What would you do on the moon?

NASA has come up with 181 things to do on the moon. While there are a few cool ideas about how to enjoy your time on the moon (eg mHH8 – “Provide leisure activities, in the form of arts, entertainment, and recreation, for people living on and visiting the Moon”), it looks like they have a few ideas about science too.

What I thought was interesting was the structure that they gave this information. The table is structured with the following headings: Category, Objective ID, Name, Summary, Value and then which of the six themes that the objective supports. I love seeing the parallels between business and personal life, so it really strikes me that this could be a great way for people to structure their objectives.

Goal setting is great, but it’s really easy to mess it up! Goal achievement is usually more hit-and-miss than anything else; often because of a lack of personal alignment. We might want to do something, but to actually make that happen is a different story altogether once you factor in ‘divine redirections’ (aka failures) and new opportunities.
The Balanced Scorecard/ Strategy Maps/ Alignment approach is powerful, though it’s still pretty limited in application to the business world. Covey’s ultra-popular “Roles” approach is nice and neat, though lacks the power; Tony Robbins’ RPM/OPA system is beautifully presented but (like so much of Tony’s stuff) lacks the real robustness (even through his Time of Your Life course – a course that sounds so great yet delivers so little at the real front line) that would allow it to really work. The best (in my view) at personal productivity is David Allen, and while he says “consider this stuff”, he largely abdicates any structure for higher level thinking in favor of the methods that do work very well at a tactical and operational level.
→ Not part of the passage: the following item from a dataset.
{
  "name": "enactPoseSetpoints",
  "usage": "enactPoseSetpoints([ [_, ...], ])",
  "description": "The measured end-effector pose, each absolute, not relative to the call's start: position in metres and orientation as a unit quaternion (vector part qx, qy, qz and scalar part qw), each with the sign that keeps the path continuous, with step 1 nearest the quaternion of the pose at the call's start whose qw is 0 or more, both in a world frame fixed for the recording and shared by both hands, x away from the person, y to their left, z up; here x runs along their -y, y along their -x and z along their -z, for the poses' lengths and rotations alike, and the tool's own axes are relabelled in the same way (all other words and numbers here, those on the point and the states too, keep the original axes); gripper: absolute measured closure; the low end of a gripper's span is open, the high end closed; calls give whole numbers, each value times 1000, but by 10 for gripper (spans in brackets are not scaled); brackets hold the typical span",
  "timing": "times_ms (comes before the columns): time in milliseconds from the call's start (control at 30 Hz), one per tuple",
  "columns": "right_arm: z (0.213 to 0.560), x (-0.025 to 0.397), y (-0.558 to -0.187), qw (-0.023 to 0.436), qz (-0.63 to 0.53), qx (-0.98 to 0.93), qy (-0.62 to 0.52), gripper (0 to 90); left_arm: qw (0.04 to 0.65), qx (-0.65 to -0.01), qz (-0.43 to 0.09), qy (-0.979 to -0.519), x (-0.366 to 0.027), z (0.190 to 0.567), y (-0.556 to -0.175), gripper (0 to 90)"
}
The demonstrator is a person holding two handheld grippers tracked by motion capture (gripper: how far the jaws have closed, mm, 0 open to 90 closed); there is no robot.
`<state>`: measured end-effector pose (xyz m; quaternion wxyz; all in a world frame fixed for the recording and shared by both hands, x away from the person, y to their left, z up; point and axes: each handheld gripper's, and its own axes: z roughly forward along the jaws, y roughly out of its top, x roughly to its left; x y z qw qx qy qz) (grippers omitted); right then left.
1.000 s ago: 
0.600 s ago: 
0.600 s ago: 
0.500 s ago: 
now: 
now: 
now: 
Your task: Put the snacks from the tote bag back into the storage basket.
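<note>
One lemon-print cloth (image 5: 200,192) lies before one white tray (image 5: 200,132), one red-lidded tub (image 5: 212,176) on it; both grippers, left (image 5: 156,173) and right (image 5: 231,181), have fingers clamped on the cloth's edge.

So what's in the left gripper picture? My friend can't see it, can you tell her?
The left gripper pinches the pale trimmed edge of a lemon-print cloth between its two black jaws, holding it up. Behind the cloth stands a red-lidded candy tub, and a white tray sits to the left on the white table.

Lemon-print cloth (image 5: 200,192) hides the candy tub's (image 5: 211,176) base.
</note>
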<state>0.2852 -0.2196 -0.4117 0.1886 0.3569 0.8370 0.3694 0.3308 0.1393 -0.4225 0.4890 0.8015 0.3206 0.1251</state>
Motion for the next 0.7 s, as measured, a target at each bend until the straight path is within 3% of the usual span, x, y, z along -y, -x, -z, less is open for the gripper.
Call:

I believe that the ‘solution’, at least for me integrates the “Roles” of Covey within a BSC/SM/A framework somewhat like the NASA outline, and, while being mindful of the Outcomes championed by Tony, structures efficiency through the GTD/ David Allen approach. If that really didn’t make any sense, ask me about it and I’ll see what I can do…

I like the notion of identifying the themes that we are trying to fulfill… trans-disciplinary outcomes that we are using a range of vehicles to fulfill.

From an education framework, to me this is an uber-cool way to introduce personal excellence and achievement into science-minded students.